Obecnie “Wiarusy” grają w składzie: Zbigniew Kęsoń – akordeon i wokal, Jerzy Mysłek – banjo i gitara, Jerzy Szkudlarek – wokal i bęben taktowy oraz Mieczysław Żak – kontrabas i wokal. Szefem kapeli jest pan Jurek Szkudlarek, zaś “domowym” kompozytorem – kapela bowiem, oprócz kanonu tzw. piosenki biesiadnej, wykonuje własny repertuar – i aranżerem jest popularny w Częstochowie “Babcia”, czyli pan Zbyszek Kęsoń.
O kilka słów na temat kapeli poprosiliśmy jej szefa, pana Jerzego Szkudlarka.
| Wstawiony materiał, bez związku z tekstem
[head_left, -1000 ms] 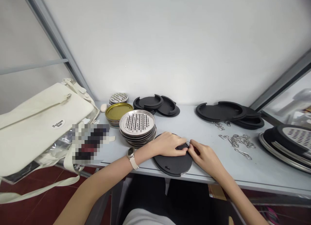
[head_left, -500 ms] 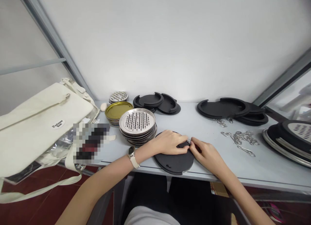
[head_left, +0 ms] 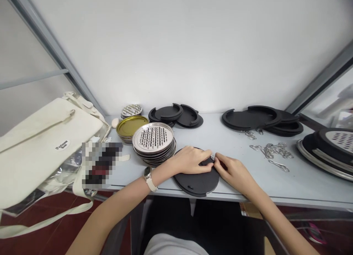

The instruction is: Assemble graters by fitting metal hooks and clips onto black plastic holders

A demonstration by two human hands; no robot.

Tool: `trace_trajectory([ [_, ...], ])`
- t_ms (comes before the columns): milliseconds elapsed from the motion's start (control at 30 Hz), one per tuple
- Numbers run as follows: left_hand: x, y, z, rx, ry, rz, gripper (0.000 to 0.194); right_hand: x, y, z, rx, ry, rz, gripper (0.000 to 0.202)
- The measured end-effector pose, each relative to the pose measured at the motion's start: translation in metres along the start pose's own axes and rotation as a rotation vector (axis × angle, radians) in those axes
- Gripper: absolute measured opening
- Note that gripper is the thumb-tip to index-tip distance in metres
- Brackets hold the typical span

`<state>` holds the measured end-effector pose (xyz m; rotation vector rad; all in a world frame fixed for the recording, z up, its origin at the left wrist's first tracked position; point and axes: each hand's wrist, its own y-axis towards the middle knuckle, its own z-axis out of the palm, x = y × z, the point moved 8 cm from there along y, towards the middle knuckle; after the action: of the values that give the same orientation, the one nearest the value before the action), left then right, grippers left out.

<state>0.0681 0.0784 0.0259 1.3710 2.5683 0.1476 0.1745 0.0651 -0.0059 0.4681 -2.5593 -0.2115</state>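
A round black plate (head_left: 197, 181) lies at the table's front edge. My left hand (head_left: 193, 160) rests over its upper part, thumb and fingers closed on the plate near its far right rim. My right hand (head_left: 228, 170) pinches a small silver metal clip (head_left: 212, 157) at that rim, its fingertips close to those of my left hand. Just left of the plate stands a stack of round metal grater discs (head_left: 153, 138). Several loose metal clips (head_left: 275, 150) lie on the table to the right.
Gold lids (head_left: 132, 125) and a smaller grater stack (head_left: 131, 110) stand at the back left. Black round holders (head_left: 165, 112) and more black holders (head_left: 248, 119) lie along the wall. A cream bag (head_left: 49, 137) is at the left, stacked discs (head_left: 331, 148) at the right.
The view has shifted slightly. More of the silver clip shows between my hands; both hands keep nearly the same place at the plate's rim.
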Motion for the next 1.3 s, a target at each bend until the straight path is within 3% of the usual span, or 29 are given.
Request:
trace_trajectory([
  [1300, 0.0005, -0.0001, 0.0001, -0.003, -0.034, -0.006, 0.020, 0.0009, -0.0012, -0.0014, -0.007, 0.026, -0.014, 0.027],
])
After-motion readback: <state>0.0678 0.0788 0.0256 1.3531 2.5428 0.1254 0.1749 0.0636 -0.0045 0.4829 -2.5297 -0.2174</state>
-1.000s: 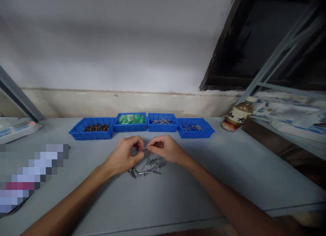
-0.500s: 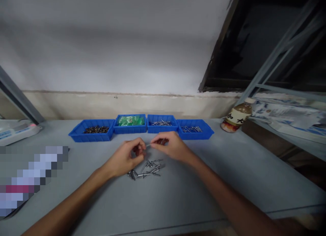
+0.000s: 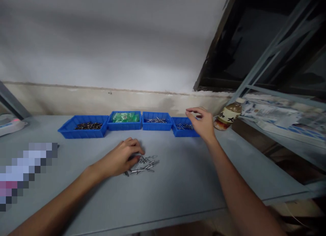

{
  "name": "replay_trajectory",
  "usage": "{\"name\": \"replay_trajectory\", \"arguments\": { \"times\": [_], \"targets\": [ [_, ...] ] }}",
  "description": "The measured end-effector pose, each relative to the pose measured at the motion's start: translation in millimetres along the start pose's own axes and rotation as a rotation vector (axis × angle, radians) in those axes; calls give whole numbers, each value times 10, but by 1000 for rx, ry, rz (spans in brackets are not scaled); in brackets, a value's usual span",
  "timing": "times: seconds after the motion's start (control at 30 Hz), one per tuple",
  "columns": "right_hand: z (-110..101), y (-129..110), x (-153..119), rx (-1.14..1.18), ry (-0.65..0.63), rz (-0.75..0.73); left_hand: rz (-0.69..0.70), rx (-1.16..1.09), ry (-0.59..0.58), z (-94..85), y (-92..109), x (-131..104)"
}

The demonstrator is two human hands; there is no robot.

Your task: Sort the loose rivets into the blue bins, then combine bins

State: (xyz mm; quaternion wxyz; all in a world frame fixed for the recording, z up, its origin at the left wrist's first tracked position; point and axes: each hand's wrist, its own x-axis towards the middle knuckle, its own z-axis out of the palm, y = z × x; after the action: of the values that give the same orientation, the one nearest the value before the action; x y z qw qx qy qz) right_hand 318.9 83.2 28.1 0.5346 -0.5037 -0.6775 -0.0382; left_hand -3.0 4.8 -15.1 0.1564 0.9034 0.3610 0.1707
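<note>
Grey-white wall [image 3: 102, 42] fills the whole back of this, with a cream strip along the bottom. Next biggest is the grey surface [image 3: 165, 202], so take the middle of that as the hub of the clock. Dark window [image 3: 254, 42] up between 1 and 2, and a metal rack [image 3: 265, 59] leaning across it at a slant. Shelf stuff between 2 and 3 is a jumble of white and blue plastic packaging [image 3: 270, 110]. Something pixelated [image 3: 28, 168] sits at 9, so I can't tell what it is.

Four blue bins run along the back edge: the longest bin [image 3: 84, 133] at 10, the second bin [image 3: 124, 126] at 11, the third bin [image 3: 156, 126] at 12, and the last bin [image 3: 185, 132] between 1 and 2. Labelled bottle [image 3: 231, 115] with a pale cap stands at 2, tilted in view.

Hands now. Right hand [image 3: 203, 124] is at 2, up by the last bin and covering its far end from the camera; its grip is a narrow gap, thumb and fingertips just parted. Left hand [image 3: 127, 153] rests low at 10, fingers curled, and I can't tell whether its grip has anything in it.

Smaller bits: green packets [image 3: 124, 117] in the second bin, dark little parts [image 3: 89, 125] heaped in the longest one. Thin silver pins [image 3: 156, 120] lie in the third and last bins. Loose pile of metal pins [image 3: 144, 169] is just to the 9 side of the hub, right beside the left thumb and partly hidden by it.
</note>
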Motion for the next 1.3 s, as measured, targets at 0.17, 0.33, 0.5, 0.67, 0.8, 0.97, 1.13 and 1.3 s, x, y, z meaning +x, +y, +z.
{"name": "replay_trajectory", "arguments": {
  "times": [0.17, 0.33, 0.5, 0.67, 0.8, 0.97, 1.13, 1.3],
  "targets": [
    [302, -332, -228, -23, -181, -152, 29, -26, 32, -18, 14, 12],
    [557, -665, -543, 106, -457, -307, 33, -24, 28, -24, 60, 22],
    [644, -824, -709, 186, -648, -355, 0, 2, 19, -9, 68, 3],
    [619, -885, -701, 256, -716, -317, -103, -23, 46, -69, 68, -23],
    [584, -968, -699, 327, -766, -184, -150, -79, 158, -99, 47, -14],
    [584, -1010, -738, 369, -834, -45, -210, -264, 247, -73, 71, 33],
    [615, -987, -738, 442, -757, 27, -261, -396, 281, -100, 141, 55],
    [641, -966, -738, 462, -683, 21, -227, -430, 280, -97, 118, 46]
  ]
}}
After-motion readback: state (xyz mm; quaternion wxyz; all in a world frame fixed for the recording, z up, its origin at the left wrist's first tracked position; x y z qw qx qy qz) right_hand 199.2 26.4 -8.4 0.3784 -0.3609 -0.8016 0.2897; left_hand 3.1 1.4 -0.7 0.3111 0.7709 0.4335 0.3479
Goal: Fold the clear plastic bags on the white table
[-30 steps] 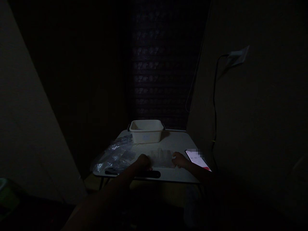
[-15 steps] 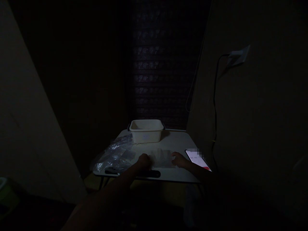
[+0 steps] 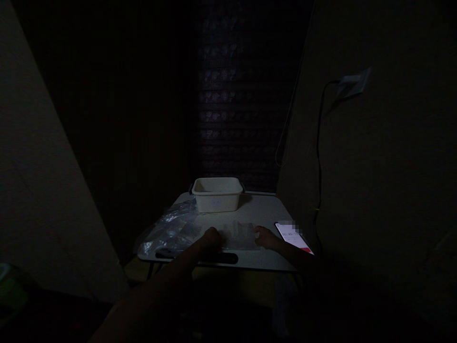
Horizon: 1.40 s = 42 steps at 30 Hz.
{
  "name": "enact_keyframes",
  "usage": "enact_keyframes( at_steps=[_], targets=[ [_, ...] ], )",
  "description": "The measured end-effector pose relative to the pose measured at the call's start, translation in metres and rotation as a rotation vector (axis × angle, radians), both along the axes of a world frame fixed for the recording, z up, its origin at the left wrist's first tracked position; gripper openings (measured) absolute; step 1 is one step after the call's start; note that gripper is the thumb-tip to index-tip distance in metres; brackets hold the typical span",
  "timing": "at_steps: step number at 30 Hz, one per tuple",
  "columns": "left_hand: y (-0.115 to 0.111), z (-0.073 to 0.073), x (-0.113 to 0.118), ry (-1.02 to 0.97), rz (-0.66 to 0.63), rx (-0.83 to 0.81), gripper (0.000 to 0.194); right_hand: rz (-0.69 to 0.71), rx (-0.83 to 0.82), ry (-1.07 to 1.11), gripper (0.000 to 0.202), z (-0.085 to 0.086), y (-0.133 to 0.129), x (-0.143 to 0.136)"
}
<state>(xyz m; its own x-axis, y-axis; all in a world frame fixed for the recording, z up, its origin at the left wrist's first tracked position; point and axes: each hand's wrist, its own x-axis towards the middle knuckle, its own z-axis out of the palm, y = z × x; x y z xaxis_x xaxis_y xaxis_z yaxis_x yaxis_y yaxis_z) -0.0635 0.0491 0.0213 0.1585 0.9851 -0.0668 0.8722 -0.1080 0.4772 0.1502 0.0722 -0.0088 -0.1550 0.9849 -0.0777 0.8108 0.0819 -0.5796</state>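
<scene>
A clear plastic bag [image 3: 240,237] lies spread over the front of the small white table [image 3: 262,207]. My left hand [image 3: 212,238] is closed at its left edge, gripping it. My right hand [image 3: 264,237] pinches its right edge between thumb and fingers. Several more clear plastic bags [image 3: 171,226] lie in a loose, crinkled heap left of my left hand. In the dim light the finer outline of the bag between my hands is hard to make out.
A white plastic tub [image 3: 217,202] with dark side handles stands at the table's back. A lit phone [image 3: 291,237] lies at the right edge. A dark slot [image 3: 221,258] runs along the front edge. A black cable [image 3: 319,143] hangs down the right wall.
My left hand has shifted slightly to the left along the bag. My right hand stays almost in the same place at the other edge.
</scene>
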Motion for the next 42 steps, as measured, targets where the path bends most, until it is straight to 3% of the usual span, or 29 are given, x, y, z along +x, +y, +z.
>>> enact_keyframes(
  at_steps=[6, 8, 10, 13, 17, 23, 29, 35, 39, 42],
  targets=[
    [-0.003, 0.009, 0.0, 0.116, 0.027, 0.183, 0.024, -0.035, 0.197, -0.247, 0.022, 0.014, -0.01, -0.001],
    [-0.004, 0.005, 0.009, 0.123, -0.071, 0.23, 0.025, -0.025, 0.308, -0.348, 0.02, 0.019, -0.014, -0.005],
    [-0.003, -0.002, 0.02, 0.162, -0.277, 0.313, 0.029, 0.047, 0.412, -0.373, 0.021, 0.021, -0.017, -0.013],
    [-0.001, -0.015, 0.036, 0.267, -0.385, 0.384, 0.036, 0.188, 0.529, -0.358, 0.028, 0.016, -0.018, -0.027],
    [0.002, -0.027, 0.045, 0.346, -0.374, 0.394, 0.04, 0.303, 0.605, -0.378, 0.035, -0.003, -0.016, -0.037],
    [0.003, -0.04, 0.04, 0.428, -0.288, 0.388, 0.05, 0.269, 0.49, -0.464, 0.047, -0.023, -0.02, -0.029],
    [0.001, -0.042, 0.031, 0.506, -0.19, 0.357, 0.052, 0.155, 0.4, -0.541, 0.056, -0.02, -0.025, -0.026],
    [0.003, -0.029, 0.022, 0.532, -0.077, 0.339, 0.052, 0.067, 0.464, -0.565, 0.05, -0.013, -0.022, -0.017],
    [0.008, -0.023, 0.029, 0.467, -0.155, 0.359, 0.048, 0.091, 0.539, -0.551, 0.044, -0.006, -0.011, -0.016],
    [0.009, -0.028, 0.038, 0.427, -0.254, 0.388, 0.048, 0.177, 0.56, -0.532, 0.044, -0.008, -0.005, -0.022]
  ],
)
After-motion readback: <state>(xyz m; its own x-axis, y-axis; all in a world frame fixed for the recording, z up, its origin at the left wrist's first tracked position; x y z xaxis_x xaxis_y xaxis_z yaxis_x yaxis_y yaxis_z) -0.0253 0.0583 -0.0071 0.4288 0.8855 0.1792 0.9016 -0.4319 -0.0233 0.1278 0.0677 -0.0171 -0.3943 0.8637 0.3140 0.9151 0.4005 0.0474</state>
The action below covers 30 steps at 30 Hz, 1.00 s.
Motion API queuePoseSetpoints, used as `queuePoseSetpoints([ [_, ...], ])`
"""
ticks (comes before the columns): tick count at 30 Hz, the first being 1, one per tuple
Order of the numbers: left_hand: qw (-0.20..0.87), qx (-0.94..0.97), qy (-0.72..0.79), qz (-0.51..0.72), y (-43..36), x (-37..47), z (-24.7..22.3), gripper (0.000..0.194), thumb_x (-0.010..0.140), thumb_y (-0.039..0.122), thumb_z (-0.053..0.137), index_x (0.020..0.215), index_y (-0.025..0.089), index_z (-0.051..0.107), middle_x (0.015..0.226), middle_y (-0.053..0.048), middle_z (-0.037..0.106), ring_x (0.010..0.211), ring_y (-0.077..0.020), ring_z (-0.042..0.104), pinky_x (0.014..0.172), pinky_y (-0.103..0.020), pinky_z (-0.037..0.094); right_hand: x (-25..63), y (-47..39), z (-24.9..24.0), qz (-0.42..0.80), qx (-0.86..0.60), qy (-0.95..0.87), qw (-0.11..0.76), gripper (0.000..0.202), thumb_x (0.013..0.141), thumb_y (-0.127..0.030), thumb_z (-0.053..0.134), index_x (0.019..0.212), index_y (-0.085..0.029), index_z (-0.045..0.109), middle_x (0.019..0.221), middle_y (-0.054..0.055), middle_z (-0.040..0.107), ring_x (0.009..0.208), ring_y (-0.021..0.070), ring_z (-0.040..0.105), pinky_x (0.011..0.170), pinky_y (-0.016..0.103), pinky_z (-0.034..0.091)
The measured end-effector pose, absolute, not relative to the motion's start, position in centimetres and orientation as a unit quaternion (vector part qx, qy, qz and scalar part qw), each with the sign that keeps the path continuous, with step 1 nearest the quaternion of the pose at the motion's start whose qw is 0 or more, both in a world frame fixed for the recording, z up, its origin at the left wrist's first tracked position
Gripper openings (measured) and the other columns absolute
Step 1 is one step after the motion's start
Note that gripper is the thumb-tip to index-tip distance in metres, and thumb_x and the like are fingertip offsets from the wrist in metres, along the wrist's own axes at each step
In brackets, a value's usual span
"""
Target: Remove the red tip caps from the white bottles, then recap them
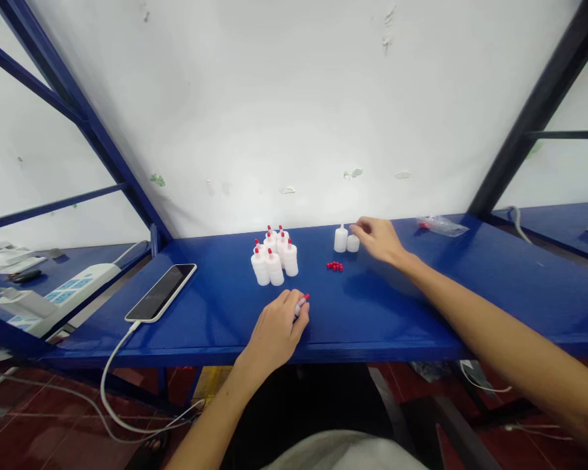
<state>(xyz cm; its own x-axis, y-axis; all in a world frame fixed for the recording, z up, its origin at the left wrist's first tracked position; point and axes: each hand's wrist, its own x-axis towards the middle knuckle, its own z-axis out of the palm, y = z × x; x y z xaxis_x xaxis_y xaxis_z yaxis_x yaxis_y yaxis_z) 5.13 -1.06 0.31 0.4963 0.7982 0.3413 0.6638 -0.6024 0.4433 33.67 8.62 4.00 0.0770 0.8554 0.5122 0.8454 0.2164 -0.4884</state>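
Observation:
Near the front edge of the table, my left hand [277, 329] is closed around a small white squeeze bottle [300, 304] with a red cap; its tip points up and right, and most of its body is hidden in the fingers. My right hand [378, 238] reaches to the back of the table, its fingers closed at the top of an upright white bottle [353, 244]. That bottle's nozzle is hidden by the fingers. Touching or very close on its left stands another uncapped white bottle [340, 239]. Several loose red caps [334, 266] lie in front of these two.
Left of centre stands a group of several white bottles [274, 267] with red caps. A phone [161, 294] with a cable lies at the left of the blue table [215, 326]. A clear plastic bag [443, 225] with something red lies at the back right.

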Motion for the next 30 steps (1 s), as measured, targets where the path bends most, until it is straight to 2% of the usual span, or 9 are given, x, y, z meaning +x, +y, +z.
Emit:
queuePoseSetpoints([
  [2,0.129,0.854,0.432,0.26,-1.1,5.2,0.3,0.021,0.101,0.032,0.036,0.086,0.021,0.047,0.089,-0.001,0.058,0.075,-0.0159,0.054,0.069,-0.029,0.037,31.5,6.9,3.9,0.084,-0.533,-0.756,0.37,0.034,0.091,-0.043,0.048,0.072,-0.017,0.06,0.059,-0.001,0.054,0.056,0.0127,0.045,0.057,0.027,0.031],
  [4,0.128,0.851,0.437,0.26,-1.0,5.2,0.2,0.018,0.099,0.031,0.04,0.086,0.021,0.046,0.088,-0.001,0.057,0.074,-0.016,0.053,0.067,-0.029,0.036,28.9,5.1,3.5,0.17,-0.441,-0.823,0.315,0.036,0.092,-0.045,0.049,0.073,-0.016,0.059,0.056,-0.003,0.051,0.054,0.0113,0.043,0.055,0.026,0.03],
  [8,0.137,0.852,0.434,0.259,-0.8,5.1,-0.1,0.014,0.095,0.025,0.044,0.081,0.021,0.043,0.082,0.0,0.055,0.071,-0.0158,0.05,0.065,-0.029,0.034,25.1,2.7,2.5,0.235,-0.317,-0.895,0.208,0.033,0.093,-0.046,0.053,0.075,-0.018,0.053,0.054,-0.006,0.046,0.049,0.009,0.041,0.052,0.024,0.028],
  [13,0.145,0.854,0.425,0.262,-0.8,4.9,-0.3,0.018,0.096,0.024,0.04,0.079,0.021,0.04,0.077,0.002,0.052,0.067,-0.0147,0.047,0.063,-0.028,0.033,24.6,2.2,2.5,0.215,-0.263,-0.916,0.212,0.033,0.1,-0.041,0.041,0.076,-0.019,0.047,0.069,-0.001,0.051,0.06,0.0113,0.044,0.06,0.025,0.033],
  [17,0.135,0.869,0.393,0.269,-0.9,4.8,-0.3,0.017,0.097,0.022,0.037,0.082,0.02,0.041,0.08,0.0,0.053,0.07,-0.0155,0.049,0.066,-0.029,0.037,24.6,2.2,2.7,0.28,-0.217,-0.913,0.203,0.037,0.103,-0.041,0.031,0.076,-0.019,0.045,0.072,-0.001,0.049,0.063,0.012,0.043,0.064,0.027,0.035],
  [21,0.098,0.879,0.384,0.265,-1.0,4.8,0.0,0.015,0.097,0.019,0.035,0.095,0.02,0.05,0.09,-0.003,0.055,0.081,-0.0184,0.051,0.075,-0.032,0.04,25.8,3.0,3.3,0.335,-0.263,-0.873,0.239,0.041,0.103,-0.044,0.029,0.071,-0.02,0.038,0.066,-0.003,0.039,0.061,0.0116,0.036,0.061,0.027,0.034],
  [24,0.115,0.877,0.386,0.261,-1.2,4.8,0.3,0.017,0.099,0.02,0.033,0.101,0.021,0.05,0.091,-0.003,0.056,0.08,-0.0178,0.052,0.076,-0.031,0.041,28.6,4.6,4.0,0.256,-0.374,-0.843,0.29,0.042,0.102,-0.044,0.028,0.067,-0.021,0.031,0.064,-0.003,0.037,0.061,0.0125,0.035,0.063,0.028,0.033],
  [27,0.141,0.874,0.396,0.246,-1.2,4.8,0.6,0.016,0.1,0.024,0.033,0.097,0.021,0.049,0.087,-0.001,0.057,0.076,-0.0167,0.053,0.072,-0.03,0.041,31.6,6.4,4.4,0.137,-0.472,-0.841,0.228,0.036,0.099,-0.037,0.03,0.069,-0.02,0.039,0.069,0.001,0.049,0.067,0.016,0.045,0.07,0.03,0.035],
  [30,0.135,0.875,0.402,0.233,-1.2,4.9,0.6,0.017,0.1,0.026,0.034,0.094,0.021,0.049,0.086,-0.001,0.057,0.075,-0.0168,0.053,0.071,-0.029,0.04,33.3,7.5,4.1,0.106,-0.545,-0.823,0.115,0.028,0.096,-0.033,0.033,0.079,-0.019,0.05,0.086,0.008,0.061,0.078,0.0207,0.054,0.071,0.031,0.036],
])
Istniejący od 1985 r. – mówi pierwszy głos “Wiarusów” – początkowo nazywaliśmy się: Rakowska Kapela Podwórkowa. Założycielem zespołu, jego szefem i opiekunem artystycznym był pan Wiesław Olejnik, instruktor Zakładowego Domu Kultury Huty im. Bieruta, przemianowanej później na Hutę “Częstochowa”. W 1995 r. Huta rozwiązała umowę sponsorską zarówno z nami, jak i z zakładową orkiestrą dętą. Siłą rzeczy więc usamodzielniliśmy się. W ciągu 24 lat wspólnego grania, choć skład kapeli czasami się zmieniał, zdobyliśmy sporo nagród. Np. trzy razy zdobywaliśmy wyróżnienia i 2 razy zajęliśmy II miejsce na Przeglądzie Kapel Podwórkowych w Ustroniu Śląskim. Dwa razy nas wyróżniono i dwa razy przyznano nam III miejsce na Przeglądzie Kapel w Przemyślu. I miejsce zajmowaliśmy na Przeglądach w Rypinie i w Grajewie. W Łaziskach Górnych 2 razy zdobywaliśmy wyróżnienia, 2 razy dostaliśmy Srebrne Liście Łaziskie i 5 razy Złote Liście. Na Przeglądzie Kapel Piwnych w Krasnymstawie dali nam III miejsce, były też wyróżnienia w Warcie i w Skoczowie. Nagrywaliśmy dla regionalnej rozgłośni Polskiego Radia i dla 3. Programu TVP. Mieliśmy nagrać płytę, ale nic z tego nie wyszło, choć istnieje taśma-matka. Może jeszcze znajdziemy jakiegoś sponsora, choć nie będziemy o to usilnie zabiegać. Naszą rola jest dostarczanie ludziom radości na ulicach, podwórkach, targowiskach i ewentualnie na przeglądach, także pod blokami miejskich osiedli. A są jeszcze ludzie, którzy chcą słuchać tego rodzaju muzyki. Tak, owszem, gramy “do kapelusza”, ale w naszym przypadku kapelusz jest tylko rekwizytem i symbolem. Nie żyjemy “z kapelusza”. Datki, które ludzie nam wrzucają, przeznaczamy np. na struny i konserwację instrumentów. Myślę, że skład kapeli właśnie teraz się wykrystalizował. W bieżącym roku ponieśliśmy bolesną stratę, bowiem zmarł nasz kolega, Zbyszek Ratman, członek Kapeli od początku jej istnienia. Zbyszek grał na banjo i gitarze, był drugim wokalistą. Nie będziemy więc rozszerzać składu i niech to będzie takim naszym hołdem dla sp. Zbyszka.
Jeśli więc w jakimkolwiek zakątku naszego pięknego grodu spotkacie państwo czterech “Wiarusów”, przystańcie na chwilę, aby posłuchać co robi córka w majtkach blaszanych, jakie podejście do życia ma młoda wdowa za mąż wyjść gotowa, albo wspólnie z panem Jurkiem zanucić: “Ech, chłopcy źli, bandyckie mordy wy”… A potem niech brzęcząca moneta wyląduje w kapeluszu kapeli. Choć i banknotem “Wiarusy” nie grzeszą.